> _Goal of the exercise_
Each record must appear in the answer exactly as given.

> _Records shown_

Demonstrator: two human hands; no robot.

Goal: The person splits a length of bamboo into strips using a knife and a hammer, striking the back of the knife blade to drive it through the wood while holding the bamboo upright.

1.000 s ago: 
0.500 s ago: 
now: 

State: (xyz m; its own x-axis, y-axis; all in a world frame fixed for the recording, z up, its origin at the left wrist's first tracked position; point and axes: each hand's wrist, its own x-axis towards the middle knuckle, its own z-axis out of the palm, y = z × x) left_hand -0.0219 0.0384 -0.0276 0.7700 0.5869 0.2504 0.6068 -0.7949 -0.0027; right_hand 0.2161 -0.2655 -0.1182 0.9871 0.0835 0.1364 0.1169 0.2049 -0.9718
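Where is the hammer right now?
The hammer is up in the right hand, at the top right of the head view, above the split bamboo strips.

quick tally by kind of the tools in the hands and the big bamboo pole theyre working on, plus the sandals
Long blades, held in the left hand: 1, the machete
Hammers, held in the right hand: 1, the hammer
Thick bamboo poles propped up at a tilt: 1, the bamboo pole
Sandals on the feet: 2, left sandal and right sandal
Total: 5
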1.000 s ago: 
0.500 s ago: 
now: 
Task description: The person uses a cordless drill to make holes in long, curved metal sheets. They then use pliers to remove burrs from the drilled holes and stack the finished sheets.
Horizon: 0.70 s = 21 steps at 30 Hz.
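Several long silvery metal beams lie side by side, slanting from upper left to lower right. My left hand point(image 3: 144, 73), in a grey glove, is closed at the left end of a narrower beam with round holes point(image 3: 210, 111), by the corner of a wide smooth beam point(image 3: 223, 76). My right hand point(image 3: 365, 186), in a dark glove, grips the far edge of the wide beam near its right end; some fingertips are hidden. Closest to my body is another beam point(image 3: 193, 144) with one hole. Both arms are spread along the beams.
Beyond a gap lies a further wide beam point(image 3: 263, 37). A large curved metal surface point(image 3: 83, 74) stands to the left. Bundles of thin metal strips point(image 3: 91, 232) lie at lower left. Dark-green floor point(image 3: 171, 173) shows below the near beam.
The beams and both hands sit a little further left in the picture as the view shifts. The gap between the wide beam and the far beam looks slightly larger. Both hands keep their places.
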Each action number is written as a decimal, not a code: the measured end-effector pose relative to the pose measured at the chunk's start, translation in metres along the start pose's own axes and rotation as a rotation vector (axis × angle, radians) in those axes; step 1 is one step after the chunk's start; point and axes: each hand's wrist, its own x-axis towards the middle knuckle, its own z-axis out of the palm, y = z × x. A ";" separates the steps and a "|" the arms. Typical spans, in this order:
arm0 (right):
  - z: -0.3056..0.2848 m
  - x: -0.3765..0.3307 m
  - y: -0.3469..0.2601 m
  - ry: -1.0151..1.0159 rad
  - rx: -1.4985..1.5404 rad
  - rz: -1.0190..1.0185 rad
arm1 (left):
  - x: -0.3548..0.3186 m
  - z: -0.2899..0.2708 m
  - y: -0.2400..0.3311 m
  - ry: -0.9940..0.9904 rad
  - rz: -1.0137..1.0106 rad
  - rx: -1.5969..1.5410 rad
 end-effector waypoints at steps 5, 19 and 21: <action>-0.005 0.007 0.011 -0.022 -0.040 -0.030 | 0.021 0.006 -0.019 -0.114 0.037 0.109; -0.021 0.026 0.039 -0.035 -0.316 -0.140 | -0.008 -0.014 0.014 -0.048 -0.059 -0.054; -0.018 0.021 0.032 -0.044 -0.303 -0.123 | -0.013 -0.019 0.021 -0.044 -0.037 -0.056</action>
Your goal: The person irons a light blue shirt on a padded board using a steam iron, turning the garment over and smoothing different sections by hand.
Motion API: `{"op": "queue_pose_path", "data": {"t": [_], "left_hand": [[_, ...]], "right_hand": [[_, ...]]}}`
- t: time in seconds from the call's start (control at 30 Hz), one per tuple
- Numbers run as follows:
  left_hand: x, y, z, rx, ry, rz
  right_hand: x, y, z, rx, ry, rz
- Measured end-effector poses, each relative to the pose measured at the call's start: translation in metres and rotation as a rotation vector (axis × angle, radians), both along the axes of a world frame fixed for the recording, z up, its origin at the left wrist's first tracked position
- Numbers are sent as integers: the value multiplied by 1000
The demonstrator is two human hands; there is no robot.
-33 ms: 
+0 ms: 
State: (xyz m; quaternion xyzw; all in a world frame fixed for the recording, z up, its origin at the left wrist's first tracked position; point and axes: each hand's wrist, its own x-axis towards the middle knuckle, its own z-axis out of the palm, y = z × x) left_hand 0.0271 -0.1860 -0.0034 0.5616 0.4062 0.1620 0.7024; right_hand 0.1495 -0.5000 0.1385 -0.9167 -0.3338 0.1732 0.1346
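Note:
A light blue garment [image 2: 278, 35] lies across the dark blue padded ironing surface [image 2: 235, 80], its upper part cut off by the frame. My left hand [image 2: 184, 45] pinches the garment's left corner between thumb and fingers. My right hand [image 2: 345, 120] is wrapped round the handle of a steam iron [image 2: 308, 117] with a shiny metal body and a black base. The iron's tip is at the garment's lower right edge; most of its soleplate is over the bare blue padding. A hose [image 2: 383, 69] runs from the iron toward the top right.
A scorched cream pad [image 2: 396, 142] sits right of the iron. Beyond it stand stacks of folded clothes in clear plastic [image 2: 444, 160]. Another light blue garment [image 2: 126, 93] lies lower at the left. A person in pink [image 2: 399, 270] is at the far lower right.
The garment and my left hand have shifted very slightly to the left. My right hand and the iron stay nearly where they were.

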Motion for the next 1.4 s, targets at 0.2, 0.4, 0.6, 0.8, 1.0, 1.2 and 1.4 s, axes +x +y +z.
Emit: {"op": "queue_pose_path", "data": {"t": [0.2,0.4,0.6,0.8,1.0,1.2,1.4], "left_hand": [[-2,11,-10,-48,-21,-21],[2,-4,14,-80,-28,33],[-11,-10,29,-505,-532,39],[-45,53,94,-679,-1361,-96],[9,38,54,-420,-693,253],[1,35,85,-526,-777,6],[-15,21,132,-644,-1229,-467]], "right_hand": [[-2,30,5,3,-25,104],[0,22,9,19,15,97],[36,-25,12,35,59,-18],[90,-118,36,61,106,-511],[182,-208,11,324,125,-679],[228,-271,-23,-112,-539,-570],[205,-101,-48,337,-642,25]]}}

> _Result for this task_
Demonstrator: two human hands; no robot.

Goal: The person splits a length of bamboo into strips using a knife and a hammer, striking the back of the knife blade to drive it through the wood while holding the bamboo upright.

1.000 s ago: 
0.500 s ago: 
now: 

State: (xyz m; its own x-axis, y-axis; all in a world frame fixed for the recording, z up, its origin at the left wrist's first tracked position; point and axes: each hand's wrist, its own x-axis towards the middle knuckle, its own z-axis out of the palm, y = z × x) left_hand -0.0219 0.0384 -0.0276 0.7700 0.5869 0.2504 0.6068 -0.7949 -0.0027; right_hand 0.2161 -0.2655 -0.1182 0.9871 0.0835 0.1364 0.1169 0.2049 -0.9718
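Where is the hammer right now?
The hammer is up in the right hand, at the top right of the head view, above the split bamboo strips.

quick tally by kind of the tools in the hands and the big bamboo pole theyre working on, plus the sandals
Long blades, held in the left hand: 1, the machete
Hammers, held in the right hand: 1, the hammer
Thick bamboo poles propped up at a tilt: 1, the bamboo pole
Sandals on the feet: 2, left sandal and right sandal
Total: 5
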1.000 s ago: 
0.500 s ago: 
now: 
Task description: The person uses a cordless drill to make holes in long, curved metal sheets. They then use pliers to remove burrs from the drilled holes and stack the finished sheets.
Horizon: 0.70 s = 21 steps at 30 Hz.
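Several long silvery metal beams lie side by side, slanting from upper left to lower right. My left hand point(image 3: 144, 73), in a grey glove, is closed at the left end of a narrower beam with round holes point(image 3: 210, 111), by the corner of a wide smooth beam point(image 3: 223, 76). My right hand point(image 3: 365, 186), in a dark glove, grips the far edge of the wide beam near its right end; some fingertips are hidden. Closest to my body is another beam point(image 3: 193, 144) with one hole. Both arms are spread along the beams.
Beyond a gap lies a further wide beam point(image 3: 263, 37). A large curved metal surface point(image 3: 83, 74) stands to the left. Bundles of thin metal strips point(image 3: 91, 232) lie at lower left. Dark-green floor point(image 3: 171, 173) shows below the near beam.
The beams and both hands sit a little further left in the picture as the view shifts. The gap between the wide beam and the far beam looks slightly larger. Both hands keep their places.
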Each action number is written as a decimal, not a code: the measured end-effector pose relative to the pose measured at the chunk's start, translation in metres along the start pose's own axes and rotation as a rotation vector (axis × angle, radians) in those axes; step 1 is one step after the chunk's start; point and axes: each hand's wrist, its own x-axis towards the middle knuckle, its own z-axis out of the palm, y = z × x. A ";" separates the steps and a "|" the arms. Typical spans, in this order:
arm0 (right):
  - z: -0.3056..0.2848 m
  - x: -0.3765..0.3307 m
  - y: -0.3469..0.2601 m
  - ry: -1.0151..1.0159 rad
  - rx: -1.4985..1.5404 rad
  - rz: -1.0190..1.0185 rad
arm1 (left):
  - x: -0.3548..0.3186 m
  - z: -0.2899..0.2708 m
  - y: -0.2400..0.3311 m
  - ry: -0.9940..0.9904 rad
  - rz: -1.0137..1.0106 rad
  - rx: -1.5969..1.5410 rad
 end-effector waypoints at steps 5, 19 and 21: <action>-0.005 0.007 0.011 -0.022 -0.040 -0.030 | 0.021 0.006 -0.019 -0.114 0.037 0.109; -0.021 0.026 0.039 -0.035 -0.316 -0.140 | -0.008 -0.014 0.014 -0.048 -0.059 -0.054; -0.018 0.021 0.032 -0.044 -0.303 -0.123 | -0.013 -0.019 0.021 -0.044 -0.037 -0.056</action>
Your goal: The person irons a light blue shirt on a padded board using a steam iron, turning the garment over and smoothing different sections by hand.
Motion API: `{"op": "queue_pose_path", "data": {"t": [_], "left_hand": [[_, ...]], "right_hand": [[_, ...]]}}`
- t: time in seconds from the call's start (control at 30 Hz), one per tuple
- Numbers run as follows:
  left_hand: x, y, z, rx, ry, rz
  right_hand: x, y, z, rx, ry, rz
- Measured end-effector poses, each relative to the pose measured at the call's start: translation in metres and rotation as a rotation vector (axis × angle, radians), both along the axes of a world frame fixed for the recording, z up, its origin at the left wrist's first tracked position
- Numbers are sent as integers: the value multiplied by 1000
The demonstrator is two human hands; there is no robot.
-33 ms: 
+0 ms: 
State: (xyz m; quaternion xyzw; all in a world frame fixed for the recording, z up, its origin at the left wrist's first tracked position; point and axes: each hand's wrist, its own x-axis towards the middle knuckle, its own z-axis out of the palm, y = z × x) left_hand 0.0271 -0.1860 -0.0034 0.5616 0.4062 0.1620 0.7024; right_hand 0.1495 -0.5000 0.1385 -0.9167 -0.3338 0.1732 0.1346
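Note:
A light blue garment [image 2: 278, 35] lies across the dark blue padded ironing surface [image 2: 235, 80], its upper part cut off by the frame. My left hand [image 2: 184, 45] pinches the garment's left corner between thumb and fingers. My right hand [image 2: 345, 120] is wrapped round the handle of a steam iron [image 2: 308, 117] with a shiny metal body and a black base. The iron's tip is at the garment's lower right edge; most of its soleplate is over the bare blue padding. A hose [image 2: 383, 69] runs from the iron toward the top right.
A scorched cream pad [image 2: 396, 142] sits right of the iron. Beyond it stand stacks of folded clothes in clear plastic [image 2: 444, 160]. Another light blue garment [image 2: 126, 93] lies lower at the left. A person in pink [image 2: 399, 270] is at the far lower right.
The garment and my left hand have shifted very slightly to the left. My right hand and the iron stay nearly where they were.
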
Motion for the next 1.4 s, targets at 0.2, 0.4, 0.6, 0.8, 1.0, 1.2 and 1.4 s, axes +x +y +z.
Emit: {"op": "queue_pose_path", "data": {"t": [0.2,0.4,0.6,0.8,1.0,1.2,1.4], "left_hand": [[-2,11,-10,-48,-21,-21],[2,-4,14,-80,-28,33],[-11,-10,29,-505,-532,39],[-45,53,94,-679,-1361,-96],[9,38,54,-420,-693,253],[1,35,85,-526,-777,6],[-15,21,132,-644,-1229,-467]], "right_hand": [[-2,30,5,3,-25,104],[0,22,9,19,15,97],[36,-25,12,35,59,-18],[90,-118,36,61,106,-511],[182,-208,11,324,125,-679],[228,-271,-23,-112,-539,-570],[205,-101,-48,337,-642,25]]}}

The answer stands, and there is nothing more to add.